'Achchamundu Achchamundu' - sensitive theme, poor translation

Film 'Achchamundu Achchamundu'; Cast: Prasanna, Sneha, John Shea; Director: Arun Vaidyanathan; Music: Karthik Raja; Ratings: **

Film 'Achchamundu Achchamundu'; Cast: Prasanna, Sneha, John Shea; Director: Arun Vaidyanathan; Music: Karthik Raja; Ratings: **

Debutant director Arun Vaidyanathan has got his basic premise right by choosing a strong theme -- sexual abuse against children. But he hasn't translated the concept into an absorbing experience on screen. The culprit, as usual, is the screenplay, which has more style than substance.

Senthil Kumar (Prasanna), an executive in New Jersey, US, is leading a happy life with his wife Malini (Sneha) and child Rinku. The happiness is marred by some stray incidents that scare Malini. Senthil rubbishes them, as they are insignificant.

Here enters a painter Robinson (John Shea) who's basically a psychotic person interested in child abuse and sexual harassment. The couple, unaware of his darker side, completely trust him. He slowly makes his moves to get hold of the child.

Meanwhile, the wife conceives and Senthil takes her fears seriously. He sets up an alarm system in the house and takes more care to make her feel at ease. But one day he finds something seriously wrong.
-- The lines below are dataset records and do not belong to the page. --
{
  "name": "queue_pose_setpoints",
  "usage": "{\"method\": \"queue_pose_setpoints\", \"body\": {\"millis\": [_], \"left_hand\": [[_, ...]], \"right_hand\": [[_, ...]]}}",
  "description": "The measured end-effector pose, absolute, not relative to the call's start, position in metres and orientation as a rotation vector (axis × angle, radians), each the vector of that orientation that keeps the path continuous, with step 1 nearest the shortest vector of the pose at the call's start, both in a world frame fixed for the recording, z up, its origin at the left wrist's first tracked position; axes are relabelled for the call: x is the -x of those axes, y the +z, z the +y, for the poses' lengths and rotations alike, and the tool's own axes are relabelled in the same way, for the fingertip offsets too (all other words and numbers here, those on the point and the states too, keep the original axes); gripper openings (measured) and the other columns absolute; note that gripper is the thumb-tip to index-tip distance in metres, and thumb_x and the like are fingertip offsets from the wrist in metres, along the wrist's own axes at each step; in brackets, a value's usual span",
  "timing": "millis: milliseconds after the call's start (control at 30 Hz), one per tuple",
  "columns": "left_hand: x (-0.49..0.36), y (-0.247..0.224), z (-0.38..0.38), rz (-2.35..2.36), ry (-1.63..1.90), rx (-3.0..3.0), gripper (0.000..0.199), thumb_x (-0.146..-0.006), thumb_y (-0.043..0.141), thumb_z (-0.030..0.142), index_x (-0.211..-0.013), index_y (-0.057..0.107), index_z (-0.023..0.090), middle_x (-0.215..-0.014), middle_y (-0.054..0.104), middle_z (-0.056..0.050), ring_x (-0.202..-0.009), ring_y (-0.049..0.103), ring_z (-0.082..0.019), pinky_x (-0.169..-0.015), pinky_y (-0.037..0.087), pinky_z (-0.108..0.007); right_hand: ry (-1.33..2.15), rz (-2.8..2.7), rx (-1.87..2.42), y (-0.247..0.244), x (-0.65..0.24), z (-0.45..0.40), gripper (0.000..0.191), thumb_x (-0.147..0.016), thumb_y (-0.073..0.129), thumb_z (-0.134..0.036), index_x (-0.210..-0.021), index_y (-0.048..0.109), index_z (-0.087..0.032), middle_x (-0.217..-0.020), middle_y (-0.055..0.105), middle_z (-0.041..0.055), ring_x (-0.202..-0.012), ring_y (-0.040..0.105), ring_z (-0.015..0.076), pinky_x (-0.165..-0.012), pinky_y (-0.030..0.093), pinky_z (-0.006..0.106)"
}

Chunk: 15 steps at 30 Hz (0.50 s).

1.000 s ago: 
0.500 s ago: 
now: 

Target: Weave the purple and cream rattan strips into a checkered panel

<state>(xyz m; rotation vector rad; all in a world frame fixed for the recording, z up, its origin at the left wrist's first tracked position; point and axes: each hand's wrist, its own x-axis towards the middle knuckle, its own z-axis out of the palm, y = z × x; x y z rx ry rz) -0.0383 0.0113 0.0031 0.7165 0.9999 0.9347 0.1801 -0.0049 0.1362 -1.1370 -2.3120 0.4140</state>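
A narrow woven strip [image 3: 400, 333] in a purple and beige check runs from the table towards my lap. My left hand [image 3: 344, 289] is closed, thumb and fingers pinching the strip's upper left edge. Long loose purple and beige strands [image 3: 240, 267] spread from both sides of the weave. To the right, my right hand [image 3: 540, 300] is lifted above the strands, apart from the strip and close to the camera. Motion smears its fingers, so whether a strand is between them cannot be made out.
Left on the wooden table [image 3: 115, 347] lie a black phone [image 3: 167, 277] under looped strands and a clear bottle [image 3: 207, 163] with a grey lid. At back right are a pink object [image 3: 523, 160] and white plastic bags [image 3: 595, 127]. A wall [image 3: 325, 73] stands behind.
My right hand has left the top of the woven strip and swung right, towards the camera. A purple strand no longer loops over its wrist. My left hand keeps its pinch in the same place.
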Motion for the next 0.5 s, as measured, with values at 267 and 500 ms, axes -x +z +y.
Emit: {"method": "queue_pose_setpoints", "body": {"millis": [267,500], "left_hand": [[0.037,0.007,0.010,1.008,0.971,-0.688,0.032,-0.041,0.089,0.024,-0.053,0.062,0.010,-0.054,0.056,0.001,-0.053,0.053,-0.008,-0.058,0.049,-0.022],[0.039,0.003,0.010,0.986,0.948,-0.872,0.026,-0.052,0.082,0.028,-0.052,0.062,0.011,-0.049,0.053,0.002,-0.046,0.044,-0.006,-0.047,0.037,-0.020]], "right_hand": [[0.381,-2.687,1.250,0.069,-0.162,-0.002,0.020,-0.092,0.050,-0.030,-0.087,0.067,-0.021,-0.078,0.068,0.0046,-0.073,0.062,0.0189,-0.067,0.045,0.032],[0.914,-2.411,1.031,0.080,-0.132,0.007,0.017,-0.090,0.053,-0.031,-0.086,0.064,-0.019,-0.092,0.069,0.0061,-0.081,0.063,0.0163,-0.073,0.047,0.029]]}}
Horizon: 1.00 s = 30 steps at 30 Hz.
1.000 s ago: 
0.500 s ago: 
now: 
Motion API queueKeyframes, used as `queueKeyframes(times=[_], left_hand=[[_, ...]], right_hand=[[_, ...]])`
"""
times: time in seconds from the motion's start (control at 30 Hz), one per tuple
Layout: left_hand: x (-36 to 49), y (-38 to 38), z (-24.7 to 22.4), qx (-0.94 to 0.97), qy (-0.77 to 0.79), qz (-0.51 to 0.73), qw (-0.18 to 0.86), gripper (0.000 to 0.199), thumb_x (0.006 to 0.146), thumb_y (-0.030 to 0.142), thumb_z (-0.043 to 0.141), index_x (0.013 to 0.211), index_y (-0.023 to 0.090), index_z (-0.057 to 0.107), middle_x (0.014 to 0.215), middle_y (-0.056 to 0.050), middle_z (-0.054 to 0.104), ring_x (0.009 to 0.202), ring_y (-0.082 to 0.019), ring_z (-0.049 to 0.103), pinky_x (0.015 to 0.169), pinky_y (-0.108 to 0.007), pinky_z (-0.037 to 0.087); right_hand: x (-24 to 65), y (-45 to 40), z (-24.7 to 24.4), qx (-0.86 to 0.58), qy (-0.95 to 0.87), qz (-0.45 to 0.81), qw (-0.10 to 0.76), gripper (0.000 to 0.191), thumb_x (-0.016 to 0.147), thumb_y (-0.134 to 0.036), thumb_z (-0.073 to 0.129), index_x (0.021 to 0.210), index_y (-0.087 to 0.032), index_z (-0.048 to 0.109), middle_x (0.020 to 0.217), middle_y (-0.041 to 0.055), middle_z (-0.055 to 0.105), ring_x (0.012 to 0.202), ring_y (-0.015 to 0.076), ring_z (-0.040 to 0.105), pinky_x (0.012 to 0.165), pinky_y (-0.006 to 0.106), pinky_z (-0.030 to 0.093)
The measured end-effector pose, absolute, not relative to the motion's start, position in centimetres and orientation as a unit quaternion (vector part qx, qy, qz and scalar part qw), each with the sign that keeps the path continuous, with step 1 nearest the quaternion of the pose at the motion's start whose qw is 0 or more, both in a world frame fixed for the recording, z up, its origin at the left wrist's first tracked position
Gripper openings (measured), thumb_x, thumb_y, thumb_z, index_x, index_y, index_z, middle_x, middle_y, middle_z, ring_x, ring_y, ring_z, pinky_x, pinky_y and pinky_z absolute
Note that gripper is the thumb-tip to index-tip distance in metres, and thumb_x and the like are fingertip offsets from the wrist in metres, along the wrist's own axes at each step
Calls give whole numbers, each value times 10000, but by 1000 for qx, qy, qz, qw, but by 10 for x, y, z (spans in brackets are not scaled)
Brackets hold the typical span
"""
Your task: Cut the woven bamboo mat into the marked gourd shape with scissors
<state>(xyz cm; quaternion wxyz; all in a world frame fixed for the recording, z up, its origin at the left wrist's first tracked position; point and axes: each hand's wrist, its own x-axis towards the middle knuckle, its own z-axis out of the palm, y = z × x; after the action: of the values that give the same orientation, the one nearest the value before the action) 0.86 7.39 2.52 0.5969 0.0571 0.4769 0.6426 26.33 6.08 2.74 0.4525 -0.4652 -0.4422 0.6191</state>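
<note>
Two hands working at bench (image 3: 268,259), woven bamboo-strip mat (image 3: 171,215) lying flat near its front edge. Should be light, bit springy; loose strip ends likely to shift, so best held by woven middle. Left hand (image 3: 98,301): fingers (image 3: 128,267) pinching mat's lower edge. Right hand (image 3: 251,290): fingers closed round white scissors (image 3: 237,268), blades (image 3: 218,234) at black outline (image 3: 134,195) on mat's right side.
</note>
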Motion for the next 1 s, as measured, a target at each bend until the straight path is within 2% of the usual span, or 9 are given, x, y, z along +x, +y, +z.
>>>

How he saves his family from the clutches of the psychotic child abuser forms the climax.

Vaidyanathan has to be applauded for choosing a sensitive theme. He has also presented the film neatly without any gimmick. He hasn't resorted to cliched sentiments to show a happy family. But the way he handles his theme leaves much to be desired.

The award winning movie (Best Homegrown Feature Film award at the Garden State Film Festival in New Jersey in April) presents us some documentary like sequences that show us the life of the young NRI couple.

The presentation is neat. But why does the director need to tell all these things instead of getting us into the movie? The screenplay takes its own time to come to the subject and when it finally does, it has been ended abruptly with a short and forceful fighting scene.

The newspaper clippings being shown at the end tell us how children are affected by abuse. But one wonders why Vaidyanathan hasn't tried to bring the issue into his narrative. Does the filmmaker feel that the clipping would do a better job than his narrative?

The movie disappoints big time, as it hardly handles the subject. Instead, it tries to present us a thriller without any thrilling elements.

The way he depicts Robinson to make him look like a psychotic looks funny to say the least. A child abuser doesn't need to be a psycho and he doesn't need some bizarre practices in the name of exercise. Vaidyanathan has unfortunately restored to the cliched Kollywood way of depicting a different kind of villain.

Performance wise, Prasanna and Sneha have stuck to their brief and delivered competitive performances. They look credible as NRI Tamils in the US. To be fair to them, we have to mention that they have not been offered any challenging role to leave a mark. John Shea is quite impressive in a psychotic role.

Karthik Raja has delivered a couple of melodies while the background score by Martio is apt.

'Acchamundu Acchamundu' has a good concept on paper. But it fails to impress, as the screenplay lacks excitement. The movie has come out as a docu-fiction on the lives of NRI young couple dealing with sexual abuse against children rather than a thriller.

Vaidyanathan has to be applauded for bringing a technical revolution to Tamil cinema by using the Red One camera in the film.